Give the number of lines in the listing below that include the word "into", with nothing more.
'''
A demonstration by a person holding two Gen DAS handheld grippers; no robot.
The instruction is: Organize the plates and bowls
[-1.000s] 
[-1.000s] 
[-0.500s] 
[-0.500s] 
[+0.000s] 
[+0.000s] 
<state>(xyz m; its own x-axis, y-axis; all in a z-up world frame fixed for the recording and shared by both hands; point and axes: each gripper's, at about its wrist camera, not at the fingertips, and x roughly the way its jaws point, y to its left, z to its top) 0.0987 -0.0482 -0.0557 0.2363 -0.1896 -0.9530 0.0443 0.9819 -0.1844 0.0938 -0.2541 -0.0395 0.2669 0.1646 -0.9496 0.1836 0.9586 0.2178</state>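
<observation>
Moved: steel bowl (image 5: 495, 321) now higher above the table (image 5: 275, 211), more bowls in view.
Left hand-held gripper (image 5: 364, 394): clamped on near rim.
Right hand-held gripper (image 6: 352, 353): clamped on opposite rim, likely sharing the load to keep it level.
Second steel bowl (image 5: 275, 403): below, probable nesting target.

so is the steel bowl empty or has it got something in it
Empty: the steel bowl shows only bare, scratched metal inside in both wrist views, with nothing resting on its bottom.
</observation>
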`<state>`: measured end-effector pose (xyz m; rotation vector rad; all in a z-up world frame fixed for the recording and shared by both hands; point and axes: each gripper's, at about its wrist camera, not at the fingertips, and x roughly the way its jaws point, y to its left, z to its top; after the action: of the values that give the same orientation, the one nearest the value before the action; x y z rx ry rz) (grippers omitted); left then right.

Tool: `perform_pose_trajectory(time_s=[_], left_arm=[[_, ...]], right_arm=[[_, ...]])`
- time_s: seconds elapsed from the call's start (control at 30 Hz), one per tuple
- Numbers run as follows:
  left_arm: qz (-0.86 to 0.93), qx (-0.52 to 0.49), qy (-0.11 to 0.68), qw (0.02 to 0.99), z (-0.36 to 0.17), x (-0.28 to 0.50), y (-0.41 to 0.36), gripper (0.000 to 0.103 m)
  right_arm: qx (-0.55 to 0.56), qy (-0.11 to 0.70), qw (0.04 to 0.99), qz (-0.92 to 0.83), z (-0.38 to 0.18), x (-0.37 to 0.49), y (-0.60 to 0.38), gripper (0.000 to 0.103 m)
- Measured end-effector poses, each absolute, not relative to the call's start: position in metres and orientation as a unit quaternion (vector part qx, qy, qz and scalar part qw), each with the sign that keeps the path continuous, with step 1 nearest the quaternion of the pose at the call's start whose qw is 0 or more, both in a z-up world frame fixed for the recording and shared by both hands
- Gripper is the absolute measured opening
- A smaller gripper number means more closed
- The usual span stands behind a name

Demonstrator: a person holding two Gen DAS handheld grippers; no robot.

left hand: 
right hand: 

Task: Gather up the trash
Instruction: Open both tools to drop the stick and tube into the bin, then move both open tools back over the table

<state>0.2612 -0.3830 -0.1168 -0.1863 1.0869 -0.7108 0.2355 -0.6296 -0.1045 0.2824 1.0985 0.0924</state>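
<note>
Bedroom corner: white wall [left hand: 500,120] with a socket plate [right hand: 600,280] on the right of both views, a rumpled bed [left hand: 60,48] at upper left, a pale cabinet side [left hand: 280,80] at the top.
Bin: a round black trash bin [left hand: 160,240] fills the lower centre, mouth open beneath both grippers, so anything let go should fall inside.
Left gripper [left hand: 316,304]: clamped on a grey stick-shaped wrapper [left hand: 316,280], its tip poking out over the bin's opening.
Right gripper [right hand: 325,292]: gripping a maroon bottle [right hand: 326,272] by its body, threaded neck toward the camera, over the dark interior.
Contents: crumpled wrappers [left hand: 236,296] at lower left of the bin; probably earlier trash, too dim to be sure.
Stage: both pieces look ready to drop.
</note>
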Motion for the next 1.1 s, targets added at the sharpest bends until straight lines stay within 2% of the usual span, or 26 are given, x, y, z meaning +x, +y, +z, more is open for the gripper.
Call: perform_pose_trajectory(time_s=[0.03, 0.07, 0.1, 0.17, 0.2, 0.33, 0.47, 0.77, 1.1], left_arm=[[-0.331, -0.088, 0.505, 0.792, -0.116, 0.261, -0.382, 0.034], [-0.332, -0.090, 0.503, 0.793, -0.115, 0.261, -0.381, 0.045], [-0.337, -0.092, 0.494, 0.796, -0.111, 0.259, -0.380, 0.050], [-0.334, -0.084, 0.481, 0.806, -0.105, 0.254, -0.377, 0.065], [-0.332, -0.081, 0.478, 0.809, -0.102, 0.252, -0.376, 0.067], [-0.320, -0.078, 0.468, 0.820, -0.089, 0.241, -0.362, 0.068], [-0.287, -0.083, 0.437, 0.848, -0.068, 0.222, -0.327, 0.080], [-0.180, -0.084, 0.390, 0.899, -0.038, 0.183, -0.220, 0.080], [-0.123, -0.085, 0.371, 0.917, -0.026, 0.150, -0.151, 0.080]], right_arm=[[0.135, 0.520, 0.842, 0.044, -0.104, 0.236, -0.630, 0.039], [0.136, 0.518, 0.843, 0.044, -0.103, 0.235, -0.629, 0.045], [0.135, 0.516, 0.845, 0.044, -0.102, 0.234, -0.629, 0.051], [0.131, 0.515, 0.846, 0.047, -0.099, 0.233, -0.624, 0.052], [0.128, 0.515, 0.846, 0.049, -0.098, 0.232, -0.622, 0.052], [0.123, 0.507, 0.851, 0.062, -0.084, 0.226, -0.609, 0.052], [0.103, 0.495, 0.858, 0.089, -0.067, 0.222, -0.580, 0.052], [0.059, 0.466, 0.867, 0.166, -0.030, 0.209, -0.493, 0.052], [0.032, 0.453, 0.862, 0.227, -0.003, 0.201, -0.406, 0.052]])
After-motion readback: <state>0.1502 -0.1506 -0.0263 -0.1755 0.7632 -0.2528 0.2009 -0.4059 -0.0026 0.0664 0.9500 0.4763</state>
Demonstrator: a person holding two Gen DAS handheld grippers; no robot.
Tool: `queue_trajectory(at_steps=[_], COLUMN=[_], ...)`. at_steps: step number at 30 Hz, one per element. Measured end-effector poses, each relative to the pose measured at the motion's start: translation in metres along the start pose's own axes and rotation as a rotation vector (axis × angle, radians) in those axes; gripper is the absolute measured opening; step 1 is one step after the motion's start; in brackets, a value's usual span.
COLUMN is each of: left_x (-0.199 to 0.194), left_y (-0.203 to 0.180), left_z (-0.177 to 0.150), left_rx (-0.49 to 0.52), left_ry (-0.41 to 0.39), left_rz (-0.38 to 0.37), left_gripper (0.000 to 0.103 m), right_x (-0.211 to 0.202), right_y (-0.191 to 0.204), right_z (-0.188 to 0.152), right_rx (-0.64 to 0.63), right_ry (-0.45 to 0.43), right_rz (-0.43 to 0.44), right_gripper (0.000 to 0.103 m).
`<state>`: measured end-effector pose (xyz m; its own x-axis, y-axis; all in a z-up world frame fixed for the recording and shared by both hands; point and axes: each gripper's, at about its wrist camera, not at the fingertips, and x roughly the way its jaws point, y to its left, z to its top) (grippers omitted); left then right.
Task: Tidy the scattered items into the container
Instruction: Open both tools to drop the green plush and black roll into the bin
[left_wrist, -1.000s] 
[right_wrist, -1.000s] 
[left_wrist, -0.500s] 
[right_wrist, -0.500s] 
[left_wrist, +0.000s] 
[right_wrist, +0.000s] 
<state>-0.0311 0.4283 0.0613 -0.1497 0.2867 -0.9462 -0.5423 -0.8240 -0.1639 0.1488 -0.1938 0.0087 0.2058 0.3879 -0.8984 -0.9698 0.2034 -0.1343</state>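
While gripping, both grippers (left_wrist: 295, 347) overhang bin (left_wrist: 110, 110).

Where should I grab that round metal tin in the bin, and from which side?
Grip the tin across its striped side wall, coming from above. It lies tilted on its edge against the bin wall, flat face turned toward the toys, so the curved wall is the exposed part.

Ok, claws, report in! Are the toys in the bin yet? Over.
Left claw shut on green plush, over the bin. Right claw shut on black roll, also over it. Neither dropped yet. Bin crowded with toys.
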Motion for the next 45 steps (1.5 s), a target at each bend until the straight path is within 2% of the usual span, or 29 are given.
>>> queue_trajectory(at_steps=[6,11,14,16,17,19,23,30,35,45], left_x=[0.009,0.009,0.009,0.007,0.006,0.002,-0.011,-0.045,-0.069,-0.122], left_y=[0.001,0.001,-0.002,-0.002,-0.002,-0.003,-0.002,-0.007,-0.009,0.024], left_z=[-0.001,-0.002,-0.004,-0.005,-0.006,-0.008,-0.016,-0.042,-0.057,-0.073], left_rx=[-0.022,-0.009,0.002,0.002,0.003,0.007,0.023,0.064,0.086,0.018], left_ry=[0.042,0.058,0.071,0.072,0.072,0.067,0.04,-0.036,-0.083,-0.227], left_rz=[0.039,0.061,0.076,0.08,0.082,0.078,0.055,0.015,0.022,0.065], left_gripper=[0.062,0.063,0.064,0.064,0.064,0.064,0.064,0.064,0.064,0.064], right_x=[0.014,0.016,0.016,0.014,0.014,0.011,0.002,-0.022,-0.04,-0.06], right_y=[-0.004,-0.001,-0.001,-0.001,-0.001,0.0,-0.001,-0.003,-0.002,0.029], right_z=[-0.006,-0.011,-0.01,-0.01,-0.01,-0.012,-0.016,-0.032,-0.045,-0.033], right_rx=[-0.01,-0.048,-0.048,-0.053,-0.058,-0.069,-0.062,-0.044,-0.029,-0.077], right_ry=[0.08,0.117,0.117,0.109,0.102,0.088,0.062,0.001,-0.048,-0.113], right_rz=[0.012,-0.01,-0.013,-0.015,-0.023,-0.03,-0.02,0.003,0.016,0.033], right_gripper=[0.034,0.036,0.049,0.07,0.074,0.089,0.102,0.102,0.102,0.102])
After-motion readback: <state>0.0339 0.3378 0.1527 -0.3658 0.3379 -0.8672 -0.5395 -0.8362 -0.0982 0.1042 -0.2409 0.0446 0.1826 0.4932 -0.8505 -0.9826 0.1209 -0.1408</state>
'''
TASK ANSWER:
3